Valentín Cano é a última pessoa nascida em Busmarzo e já tem 41 anos. Busmarzo é uma aldeia asturiana, localizada na encosta de uma montanha com vista para o Mar Cantábrico, perto de Luarca. Valentin possui ali uma pequena quinta onde cria gado bovino, mais precisamente a vaca asturiana de los Valles, que tem indicação geográfica protegida da vitela das Astúrias. A pecuária é um trabalho extra para o último de Busmarzo, já que a sua principal função é a manutenção das instalações num Concelho próximo. Busmarzo é uma aldeia que não tem habitantes humanos permanentes. Na maioria dos dias, apenas as vacas desfrutam das vistas deslumbrantes sobre o mar, a partir da pastagem exuberante em declive por onde andam. A minha bisavó, Ramona Llanos, e meu avô, José Castro, deixaram Busmarzo no início do século 20, a caminho de Madrid. Nessa cidade, seguimos os seus descendentes. Hoje a capital da Espanha, junto com sua área metropolitana, chega a 7 milhões de habitantes. A história da minha família é a história de quase todos.

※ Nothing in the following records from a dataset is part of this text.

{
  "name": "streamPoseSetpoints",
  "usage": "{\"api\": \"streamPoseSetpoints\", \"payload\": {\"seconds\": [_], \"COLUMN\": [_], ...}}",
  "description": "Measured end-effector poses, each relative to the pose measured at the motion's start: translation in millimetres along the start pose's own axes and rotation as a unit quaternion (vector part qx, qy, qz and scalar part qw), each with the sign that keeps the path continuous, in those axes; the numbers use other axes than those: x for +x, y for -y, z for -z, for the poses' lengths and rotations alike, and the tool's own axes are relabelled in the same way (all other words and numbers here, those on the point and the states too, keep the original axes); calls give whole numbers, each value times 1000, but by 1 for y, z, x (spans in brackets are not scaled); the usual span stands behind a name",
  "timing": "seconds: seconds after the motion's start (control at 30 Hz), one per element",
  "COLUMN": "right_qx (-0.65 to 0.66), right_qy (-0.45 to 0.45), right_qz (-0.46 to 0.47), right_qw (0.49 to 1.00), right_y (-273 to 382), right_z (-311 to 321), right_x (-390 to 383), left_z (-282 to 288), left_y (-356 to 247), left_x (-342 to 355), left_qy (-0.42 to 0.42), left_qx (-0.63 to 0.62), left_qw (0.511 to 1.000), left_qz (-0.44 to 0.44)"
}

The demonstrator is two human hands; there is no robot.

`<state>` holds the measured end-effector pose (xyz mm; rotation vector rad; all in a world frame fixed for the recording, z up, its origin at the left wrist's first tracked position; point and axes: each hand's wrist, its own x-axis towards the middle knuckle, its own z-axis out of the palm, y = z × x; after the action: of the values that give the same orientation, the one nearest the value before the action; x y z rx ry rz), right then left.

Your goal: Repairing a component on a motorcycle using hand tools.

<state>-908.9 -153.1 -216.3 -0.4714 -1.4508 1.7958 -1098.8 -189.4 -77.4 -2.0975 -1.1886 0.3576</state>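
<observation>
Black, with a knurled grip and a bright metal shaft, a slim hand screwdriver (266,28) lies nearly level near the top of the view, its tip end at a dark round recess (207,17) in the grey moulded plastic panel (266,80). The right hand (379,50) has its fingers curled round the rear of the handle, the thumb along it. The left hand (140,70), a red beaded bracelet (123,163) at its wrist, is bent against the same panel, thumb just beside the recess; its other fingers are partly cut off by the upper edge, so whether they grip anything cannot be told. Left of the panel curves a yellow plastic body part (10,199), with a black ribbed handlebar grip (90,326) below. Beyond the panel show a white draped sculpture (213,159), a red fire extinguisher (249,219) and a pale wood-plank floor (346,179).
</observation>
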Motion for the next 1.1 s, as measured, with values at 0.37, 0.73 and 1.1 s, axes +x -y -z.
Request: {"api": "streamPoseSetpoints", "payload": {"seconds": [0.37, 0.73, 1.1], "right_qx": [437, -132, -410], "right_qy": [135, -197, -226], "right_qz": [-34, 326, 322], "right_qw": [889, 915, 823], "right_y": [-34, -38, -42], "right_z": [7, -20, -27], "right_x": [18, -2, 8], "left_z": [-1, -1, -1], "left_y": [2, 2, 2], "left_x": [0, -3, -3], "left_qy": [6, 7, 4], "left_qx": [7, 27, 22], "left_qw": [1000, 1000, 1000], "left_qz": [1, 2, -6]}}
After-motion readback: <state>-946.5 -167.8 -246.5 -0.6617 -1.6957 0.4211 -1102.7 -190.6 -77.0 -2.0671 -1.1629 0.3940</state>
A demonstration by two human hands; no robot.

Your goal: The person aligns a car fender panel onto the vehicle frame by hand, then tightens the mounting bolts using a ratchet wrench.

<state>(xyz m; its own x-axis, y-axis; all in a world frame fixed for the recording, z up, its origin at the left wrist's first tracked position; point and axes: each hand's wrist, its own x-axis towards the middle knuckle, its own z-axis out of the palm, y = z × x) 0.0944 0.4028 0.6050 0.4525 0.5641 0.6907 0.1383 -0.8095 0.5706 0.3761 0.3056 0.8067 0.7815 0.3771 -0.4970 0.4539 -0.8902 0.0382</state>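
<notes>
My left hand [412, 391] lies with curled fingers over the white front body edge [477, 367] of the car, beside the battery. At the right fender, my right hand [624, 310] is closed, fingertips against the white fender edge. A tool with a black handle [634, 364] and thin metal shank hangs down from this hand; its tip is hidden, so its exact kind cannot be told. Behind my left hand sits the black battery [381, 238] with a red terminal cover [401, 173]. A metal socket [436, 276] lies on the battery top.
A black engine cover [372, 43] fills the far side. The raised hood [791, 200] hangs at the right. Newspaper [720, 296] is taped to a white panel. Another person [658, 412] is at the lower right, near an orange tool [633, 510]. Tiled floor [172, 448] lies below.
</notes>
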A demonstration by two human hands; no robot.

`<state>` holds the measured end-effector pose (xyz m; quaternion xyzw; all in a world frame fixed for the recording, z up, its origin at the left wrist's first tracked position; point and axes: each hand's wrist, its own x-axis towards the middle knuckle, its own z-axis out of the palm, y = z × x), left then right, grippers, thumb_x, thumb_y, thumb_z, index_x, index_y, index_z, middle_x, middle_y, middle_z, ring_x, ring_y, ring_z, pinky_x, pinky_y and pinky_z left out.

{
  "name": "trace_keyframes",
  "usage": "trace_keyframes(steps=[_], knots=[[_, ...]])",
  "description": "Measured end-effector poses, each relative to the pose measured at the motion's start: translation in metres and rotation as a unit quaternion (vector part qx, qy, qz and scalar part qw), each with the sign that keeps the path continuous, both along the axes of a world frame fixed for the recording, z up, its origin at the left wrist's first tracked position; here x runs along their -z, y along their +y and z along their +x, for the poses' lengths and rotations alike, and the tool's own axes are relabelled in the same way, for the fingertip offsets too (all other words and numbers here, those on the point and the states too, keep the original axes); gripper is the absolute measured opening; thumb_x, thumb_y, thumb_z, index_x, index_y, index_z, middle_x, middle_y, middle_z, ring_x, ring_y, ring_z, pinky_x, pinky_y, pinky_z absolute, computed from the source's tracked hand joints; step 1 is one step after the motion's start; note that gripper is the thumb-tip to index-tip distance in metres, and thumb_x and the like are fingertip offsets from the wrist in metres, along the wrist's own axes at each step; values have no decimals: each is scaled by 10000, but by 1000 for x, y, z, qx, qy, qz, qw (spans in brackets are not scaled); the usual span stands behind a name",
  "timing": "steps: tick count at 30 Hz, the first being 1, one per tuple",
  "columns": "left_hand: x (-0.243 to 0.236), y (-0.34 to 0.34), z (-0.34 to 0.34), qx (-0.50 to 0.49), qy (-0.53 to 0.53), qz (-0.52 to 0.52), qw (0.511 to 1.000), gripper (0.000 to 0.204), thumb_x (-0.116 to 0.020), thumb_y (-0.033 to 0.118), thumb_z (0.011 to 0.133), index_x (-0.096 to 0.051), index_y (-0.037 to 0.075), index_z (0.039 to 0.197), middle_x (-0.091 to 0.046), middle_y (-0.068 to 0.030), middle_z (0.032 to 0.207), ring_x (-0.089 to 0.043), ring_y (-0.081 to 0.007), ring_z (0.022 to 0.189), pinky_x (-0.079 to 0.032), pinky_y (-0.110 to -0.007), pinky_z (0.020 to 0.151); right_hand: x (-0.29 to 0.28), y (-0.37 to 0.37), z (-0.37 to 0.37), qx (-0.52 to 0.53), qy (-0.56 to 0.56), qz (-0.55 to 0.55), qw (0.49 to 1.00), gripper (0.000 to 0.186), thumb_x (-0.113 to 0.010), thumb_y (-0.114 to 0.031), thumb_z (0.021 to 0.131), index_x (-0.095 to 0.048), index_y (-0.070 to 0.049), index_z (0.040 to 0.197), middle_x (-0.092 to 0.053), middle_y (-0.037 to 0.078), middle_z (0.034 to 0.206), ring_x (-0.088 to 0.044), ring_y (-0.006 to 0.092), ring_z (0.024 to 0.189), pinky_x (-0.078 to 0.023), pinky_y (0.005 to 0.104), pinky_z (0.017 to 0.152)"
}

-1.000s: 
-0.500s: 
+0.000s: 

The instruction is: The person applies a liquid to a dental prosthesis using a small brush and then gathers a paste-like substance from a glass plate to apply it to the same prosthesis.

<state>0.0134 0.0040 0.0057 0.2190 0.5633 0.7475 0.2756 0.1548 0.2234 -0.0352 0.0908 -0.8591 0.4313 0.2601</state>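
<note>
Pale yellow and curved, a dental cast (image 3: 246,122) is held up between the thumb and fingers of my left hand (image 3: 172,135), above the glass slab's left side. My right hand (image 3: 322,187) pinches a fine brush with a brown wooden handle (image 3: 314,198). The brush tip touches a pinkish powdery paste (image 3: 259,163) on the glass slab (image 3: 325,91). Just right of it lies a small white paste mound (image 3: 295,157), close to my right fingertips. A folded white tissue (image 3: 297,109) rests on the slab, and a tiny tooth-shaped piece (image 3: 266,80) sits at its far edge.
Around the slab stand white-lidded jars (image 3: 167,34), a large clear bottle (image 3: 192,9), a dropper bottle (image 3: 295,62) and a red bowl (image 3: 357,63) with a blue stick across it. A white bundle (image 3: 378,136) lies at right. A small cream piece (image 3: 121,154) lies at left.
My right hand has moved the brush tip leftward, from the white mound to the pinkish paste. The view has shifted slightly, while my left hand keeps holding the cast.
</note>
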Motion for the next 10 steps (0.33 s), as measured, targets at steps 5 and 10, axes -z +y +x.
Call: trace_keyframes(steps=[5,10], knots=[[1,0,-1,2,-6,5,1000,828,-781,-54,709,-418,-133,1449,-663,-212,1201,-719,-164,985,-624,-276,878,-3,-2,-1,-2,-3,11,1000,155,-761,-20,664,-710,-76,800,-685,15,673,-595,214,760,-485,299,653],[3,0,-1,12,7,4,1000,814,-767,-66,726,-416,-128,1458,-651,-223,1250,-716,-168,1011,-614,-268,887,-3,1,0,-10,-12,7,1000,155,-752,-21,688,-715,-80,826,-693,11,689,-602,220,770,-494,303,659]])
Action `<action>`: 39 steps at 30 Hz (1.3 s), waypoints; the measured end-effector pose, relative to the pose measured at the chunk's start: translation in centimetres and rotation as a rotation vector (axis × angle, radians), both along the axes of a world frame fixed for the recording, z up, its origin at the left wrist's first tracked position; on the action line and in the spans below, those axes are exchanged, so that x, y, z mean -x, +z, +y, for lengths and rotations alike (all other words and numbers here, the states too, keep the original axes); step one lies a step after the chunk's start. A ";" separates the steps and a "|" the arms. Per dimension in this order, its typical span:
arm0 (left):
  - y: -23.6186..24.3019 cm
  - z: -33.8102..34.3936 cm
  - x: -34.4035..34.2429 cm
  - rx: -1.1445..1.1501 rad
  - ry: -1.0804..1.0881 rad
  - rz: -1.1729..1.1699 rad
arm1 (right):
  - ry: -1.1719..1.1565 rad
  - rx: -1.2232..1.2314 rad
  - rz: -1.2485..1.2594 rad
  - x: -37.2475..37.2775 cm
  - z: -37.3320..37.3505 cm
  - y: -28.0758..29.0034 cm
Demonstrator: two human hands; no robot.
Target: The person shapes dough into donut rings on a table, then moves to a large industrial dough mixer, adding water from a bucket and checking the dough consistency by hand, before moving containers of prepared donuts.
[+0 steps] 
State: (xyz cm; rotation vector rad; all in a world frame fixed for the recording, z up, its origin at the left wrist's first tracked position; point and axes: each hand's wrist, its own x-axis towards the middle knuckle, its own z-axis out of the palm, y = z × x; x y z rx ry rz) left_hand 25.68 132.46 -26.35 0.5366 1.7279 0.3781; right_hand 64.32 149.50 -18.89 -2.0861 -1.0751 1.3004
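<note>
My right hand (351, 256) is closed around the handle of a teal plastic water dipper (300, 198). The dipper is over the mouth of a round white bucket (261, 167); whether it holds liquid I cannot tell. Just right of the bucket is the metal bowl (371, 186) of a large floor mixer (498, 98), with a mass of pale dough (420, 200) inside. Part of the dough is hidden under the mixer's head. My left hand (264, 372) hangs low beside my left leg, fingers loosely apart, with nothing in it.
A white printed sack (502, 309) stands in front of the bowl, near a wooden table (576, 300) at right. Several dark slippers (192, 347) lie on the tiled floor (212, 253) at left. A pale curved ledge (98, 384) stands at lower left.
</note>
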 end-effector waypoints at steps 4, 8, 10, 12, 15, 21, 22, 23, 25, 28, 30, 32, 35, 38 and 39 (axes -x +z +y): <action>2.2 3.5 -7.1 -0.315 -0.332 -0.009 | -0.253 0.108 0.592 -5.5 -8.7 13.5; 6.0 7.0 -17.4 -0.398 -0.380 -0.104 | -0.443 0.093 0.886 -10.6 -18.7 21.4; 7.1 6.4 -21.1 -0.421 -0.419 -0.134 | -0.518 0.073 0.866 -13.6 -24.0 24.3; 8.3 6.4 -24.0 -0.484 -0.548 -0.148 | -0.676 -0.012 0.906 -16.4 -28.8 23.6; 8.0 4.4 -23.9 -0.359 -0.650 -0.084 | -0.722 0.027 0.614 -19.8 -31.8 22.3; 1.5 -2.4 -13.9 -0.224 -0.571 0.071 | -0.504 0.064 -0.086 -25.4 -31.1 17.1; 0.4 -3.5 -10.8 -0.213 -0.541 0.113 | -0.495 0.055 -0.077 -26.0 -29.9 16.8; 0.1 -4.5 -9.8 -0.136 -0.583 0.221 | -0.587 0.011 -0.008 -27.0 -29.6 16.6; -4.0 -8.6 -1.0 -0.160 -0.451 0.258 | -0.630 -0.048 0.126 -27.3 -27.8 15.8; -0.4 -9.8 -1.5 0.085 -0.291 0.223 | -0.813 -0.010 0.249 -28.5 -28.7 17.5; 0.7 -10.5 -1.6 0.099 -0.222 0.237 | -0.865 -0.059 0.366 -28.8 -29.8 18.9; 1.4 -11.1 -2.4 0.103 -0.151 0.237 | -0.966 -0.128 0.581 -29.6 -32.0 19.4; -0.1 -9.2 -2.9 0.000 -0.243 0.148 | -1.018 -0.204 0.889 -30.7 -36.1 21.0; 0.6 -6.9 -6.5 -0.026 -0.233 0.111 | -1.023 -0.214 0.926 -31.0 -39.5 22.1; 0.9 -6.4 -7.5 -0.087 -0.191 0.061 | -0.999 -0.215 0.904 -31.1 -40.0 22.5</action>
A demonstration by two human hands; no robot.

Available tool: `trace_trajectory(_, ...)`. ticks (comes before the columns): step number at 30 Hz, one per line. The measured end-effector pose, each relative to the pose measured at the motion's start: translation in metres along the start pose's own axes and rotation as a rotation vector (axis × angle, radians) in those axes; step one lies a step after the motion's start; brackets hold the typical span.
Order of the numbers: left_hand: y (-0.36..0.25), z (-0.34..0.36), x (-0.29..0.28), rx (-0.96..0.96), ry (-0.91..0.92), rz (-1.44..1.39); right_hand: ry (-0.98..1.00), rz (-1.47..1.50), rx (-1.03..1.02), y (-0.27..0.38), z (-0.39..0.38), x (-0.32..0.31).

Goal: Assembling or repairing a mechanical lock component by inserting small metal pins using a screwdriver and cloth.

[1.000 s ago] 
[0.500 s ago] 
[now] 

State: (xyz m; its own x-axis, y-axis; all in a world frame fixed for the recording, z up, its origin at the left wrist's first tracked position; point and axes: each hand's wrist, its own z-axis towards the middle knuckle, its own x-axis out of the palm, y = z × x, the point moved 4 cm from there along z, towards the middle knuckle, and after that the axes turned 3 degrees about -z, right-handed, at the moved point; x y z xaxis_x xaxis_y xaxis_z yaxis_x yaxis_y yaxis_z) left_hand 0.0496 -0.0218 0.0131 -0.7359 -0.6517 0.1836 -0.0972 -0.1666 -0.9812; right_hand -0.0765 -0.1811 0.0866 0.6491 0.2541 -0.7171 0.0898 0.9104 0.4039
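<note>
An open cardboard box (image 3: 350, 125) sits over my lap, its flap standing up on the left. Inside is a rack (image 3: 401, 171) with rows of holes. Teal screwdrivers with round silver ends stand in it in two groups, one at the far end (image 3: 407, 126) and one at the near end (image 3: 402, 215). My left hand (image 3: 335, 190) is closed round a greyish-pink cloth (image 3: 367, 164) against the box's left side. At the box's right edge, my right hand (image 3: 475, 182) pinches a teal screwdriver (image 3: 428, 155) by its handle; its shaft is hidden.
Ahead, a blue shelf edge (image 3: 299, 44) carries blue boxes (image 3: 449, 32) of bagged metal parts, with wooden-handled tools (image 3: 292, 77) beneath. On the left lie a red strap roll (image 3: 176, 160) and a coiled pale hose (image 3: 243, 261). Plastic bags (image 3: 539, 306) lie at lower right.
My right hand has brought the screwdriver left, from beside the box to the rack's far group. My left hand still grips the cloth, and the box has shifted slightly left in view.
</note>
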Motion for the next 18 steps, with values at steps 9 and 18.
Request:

Na península, na Europa, no mundo, a urbanização é uma constante.
Durante todo o século 20 viu-se uma transferência de população do campo para a cidade. A partir de meados do século, o processo intensificou-se, não só nas pequenas mas também nas cidades maiores, inclusive as capitais de província (ou capitais de distrito em Portugal), iam perdendo população. E aqui estamos, com vastas áreas desertificadas, envelhecidas, empobrecidas e abandonadas.
A grande parte da fronteira entre Espanha e Portugal é uma dessas áreas em fase aguda de despovoamento. Tanto de um lado quanto do outro da raia, o processo é intenso e dramático. Dentro do fenómeno global, a zona fronteiriça norte e centro, de Orense-Vila Real, a Cáceres-Portalegre, apresenta os piores números, com uma densidade inferior a 8 habitantes por Km2. Como na Sibéria russa.
É neste contexto que surge a Cimeira dos Governos Ibéricos, onde foi impulsionada a Estratégia Comum de Desenvolvimento Transfronteiriço. As principais actuações incidem na implementação de infra-estruturas físicas e digitais, a gestão conjunta de serviços de educação, saúde, protecção civil e serviços sociais. Tudo com o objectivo de atrair pessoas e empresas para que estejam nestes territórios. A estratégia poderá beneficiar dos fundos europeus, tanto dos actuais programas como do dinheiro que virá do Plano de Recuperação.
O desenvolvimento deste plano transfronteiriço apoia-se no marco de uma governação conjunta que se vê de uma forma bastante interessante desde a óptica iberista. Pela primeira vez estabelecem-se reuniões periódicas dos ministros envolvidos, o que poderia ser um embrião para um futuro governo confederal ibérico. Este é um passo nessa linha, embora talvez esta dedução seja um tanto arriscada.
Mas além da vertente institucional, quero influenciar para um elemento de atitude social. No despovoamento de aldeias e pequenas cidades, todos temos uma parte da responsabilidade. Viemos às grandes cidades, por circunstâncias quase sempre compreensíveis, mas fica uma herança ancestral, que inclui todo o tipo de manifestações, que fica em estado de abandono. Estamos deixando para trás coisas fundamentais e que levam a que percamos a nossa identidade e abramos mão de um legado incomensurável. Tendências e modas também nos influenciaram; talvez tenha chegado a hora de voltar de alguma forma. Todos podem olhar para trás, para suas origens. Poderemos recuperar a casa da cidade, cultivar a terra e criar o gado com novos padrões de qualidade (como é a história de Valentín Cano, que dá origem) e praticar teletrabalho em áreas remotas. Os filhos, netos e bisnetos da terra podem mudar o rumo dessa história. Não apenas por causa desse senso de responsabilidade, mas porque provavelmente chegou a hora. As tecnologias e as comunicações físicas e digitais permitem o desenvolvimento de actividades variadas no meio rural, que usufruem de vantagens indiscutíveis em preços e qualidade de vida. Com melhor comida, atmosfera limpa, céus com estrelas e melhor protegidos contra epidemias. É verdade que em muitos pontos geográficos ainda falta o desenvolvimento ideal de infra-estruturas. Porém, devemos alcançar algo mais importante: reverter a tendência generalizada. Podemos gerar a inércia do retorno com atitude, exemplo e iniciativa.
Da janela da minha infância não vi o mar Cantábrico, que enchia o espírito dos meus antepassados. Perdeu-se algo essencial em vir às cidades, que por outro lado nos trazem tanto. Agora algo mudou: a viagem de volta pode começar!